Kirk’s papers often list clients under their previous addresses, not the current address, and land parcels have shifted over time. He’ll view houses Google Maps first to see if they even look like one of Kirk’s works, although that’s easier said than done.
Hidden by design
The nature of Northwest Moderns provides a unique challenge in preservation or even finding them in the first place. These homes were designed to keep a low profile from the street and defer to the world around them—often embedded in thick forests. While it’s a distinct part of the style today, those plantings weren’t always so dense. When these were built, says Kutzera, often the land had been recently logged.
“You’re talking about young second or third growth trees,” he says. “There are some Kirk homeowners, and their house is in a forest, but they have pictures [of when] you could see Lake Washington from that house or you could look all the way down and see Mount St. Helens from that house, because none of the trees had grown back to their current, fully-mature size.”
That curbside modesty is by design, but it also means that to fully appreciate these homes, they need to be viewed from the inside.
“The design showstoppers are really from being in those places, looking out over the landscape, looking out over your backyard or looking over a view,” says Kutzera. “That was really the experience much more than the shape of the house has seen from the outside.”

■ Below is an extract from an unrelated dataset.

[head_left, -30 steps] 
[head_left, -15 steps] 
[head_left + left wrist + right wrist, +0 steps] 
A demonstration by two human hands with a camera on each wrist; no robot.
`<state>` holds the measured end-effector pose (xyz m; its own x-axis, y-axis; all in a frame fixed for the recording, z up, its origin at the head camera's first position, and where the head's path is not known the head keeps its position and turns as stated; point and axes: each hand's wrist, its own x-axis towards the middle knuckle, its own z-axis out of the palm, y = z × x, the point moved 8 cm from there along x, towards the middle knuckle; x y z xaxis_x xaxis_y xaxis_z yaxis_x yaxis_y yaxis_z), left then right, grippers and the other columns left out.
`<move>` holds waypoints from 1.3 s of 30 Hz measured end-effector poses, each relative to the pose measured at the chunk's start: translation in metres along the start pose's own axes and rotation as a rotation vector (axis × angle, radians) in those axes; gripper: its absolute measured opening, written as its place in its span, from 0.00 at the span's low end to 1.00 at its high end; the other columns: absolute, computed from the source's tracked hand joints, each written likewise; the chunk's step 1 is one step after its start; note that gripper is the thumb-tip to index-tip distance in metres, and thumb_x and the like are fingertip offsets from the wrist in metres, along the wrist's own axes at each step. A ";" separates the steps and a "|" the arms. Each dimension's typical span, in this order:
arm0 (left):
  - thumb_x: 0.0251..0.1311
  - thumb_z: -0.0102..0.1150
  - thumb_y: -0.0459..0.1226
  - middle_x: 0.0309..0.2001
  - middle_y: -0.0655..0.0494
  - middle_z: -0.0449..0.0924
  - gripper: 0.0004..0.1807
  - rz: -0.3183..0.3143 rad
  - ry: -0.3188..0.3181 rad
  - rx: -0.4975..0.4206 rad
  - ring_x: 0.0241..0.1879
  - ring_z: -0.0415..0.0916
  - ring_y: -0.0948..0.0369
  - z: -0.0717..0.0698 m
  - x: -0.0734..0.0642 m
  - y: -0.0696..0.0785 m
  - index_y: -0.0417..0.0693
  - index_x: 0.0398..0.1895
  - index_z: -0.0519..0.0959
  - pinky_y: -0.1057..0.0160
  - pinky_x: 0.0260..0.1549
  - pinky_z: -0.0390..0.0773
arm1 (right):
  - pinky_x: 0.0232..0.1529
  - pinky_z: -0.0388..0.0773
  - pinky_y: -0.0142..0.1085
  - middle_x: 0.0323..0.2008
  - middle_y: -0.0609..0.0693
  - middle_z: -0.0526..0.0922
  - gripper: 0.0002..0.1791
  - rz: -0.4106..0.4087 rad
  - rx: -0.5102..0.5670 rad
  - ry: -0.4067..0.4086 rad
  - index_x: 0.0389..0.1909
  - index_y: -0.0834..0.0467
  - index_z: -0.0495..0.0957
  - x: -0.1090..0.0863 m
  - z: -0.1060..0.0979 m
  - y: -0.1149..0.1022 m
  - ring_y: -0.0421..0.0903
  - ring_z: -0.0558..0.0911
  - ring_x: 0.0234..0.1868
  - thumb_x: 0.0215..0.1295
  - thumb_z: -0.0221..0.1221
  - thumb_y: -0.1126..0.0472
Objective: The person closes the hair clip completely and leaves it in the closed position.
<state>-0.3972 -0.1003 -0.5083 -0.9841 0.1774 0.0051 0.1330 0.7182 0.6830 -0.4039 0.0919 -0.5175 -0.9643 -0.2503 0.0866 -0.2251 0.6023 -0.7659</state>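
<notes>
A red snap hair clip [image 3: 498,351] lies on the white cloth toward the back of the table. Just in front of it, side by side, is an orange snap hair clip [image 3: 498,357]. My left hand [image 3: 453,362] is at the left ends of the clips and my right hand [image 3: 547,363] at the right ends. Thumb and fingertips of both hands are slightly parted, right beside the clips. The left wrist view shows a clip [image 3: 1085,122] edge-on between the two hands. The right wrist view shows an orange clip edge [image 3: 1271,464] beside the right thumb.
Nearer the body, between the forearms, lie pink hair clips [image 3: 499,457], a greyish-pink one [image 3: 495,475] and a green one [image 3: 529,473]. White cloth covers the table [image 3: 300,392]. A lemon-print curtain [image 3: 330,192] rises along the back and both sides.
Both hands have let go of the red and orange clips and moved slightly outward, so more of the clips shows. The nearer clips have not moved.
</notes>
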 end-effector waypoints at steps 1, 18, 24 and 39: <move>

If it’s hard to notice the architectural significance of these homes without taking a closer look, he explains, “it’s very easy just to tear it down.” In some cases, all that’s left is photos from old tax assessor records in the Puget Sound Regional Archives.
“Simplicity was a very important quality to [Kirk],” he explains. “He liked things very, very simple and nothing fancy. And he did some fancy houses that have a lot of detail—but he let the detail come through in things like how the structure was done and exposed, and the joinery of the structure.”
From research to reality
While most of the book’s writing and research is done, the finish line is pretty expensive: Designing, editing, gathering photography rights, and printing. Kutzera says he turned to Kickstarter so he can make sure this is a book people are even looking for before he moves forward.
“There’s a lot of affection for Kirk and a lot of people have stepped up and contributed to the effort,” he says. “So fingers crossed it will go forward.”
Assuming funding goes through, Kutzera is ready to “hit the ground running” in July—he already has a designer on board.
“It’s great when you can shine a spotlight on something,” says Kutzera. “and the spotlight hasn’t been shined on that world in quite a while. I hope the book will do that again.”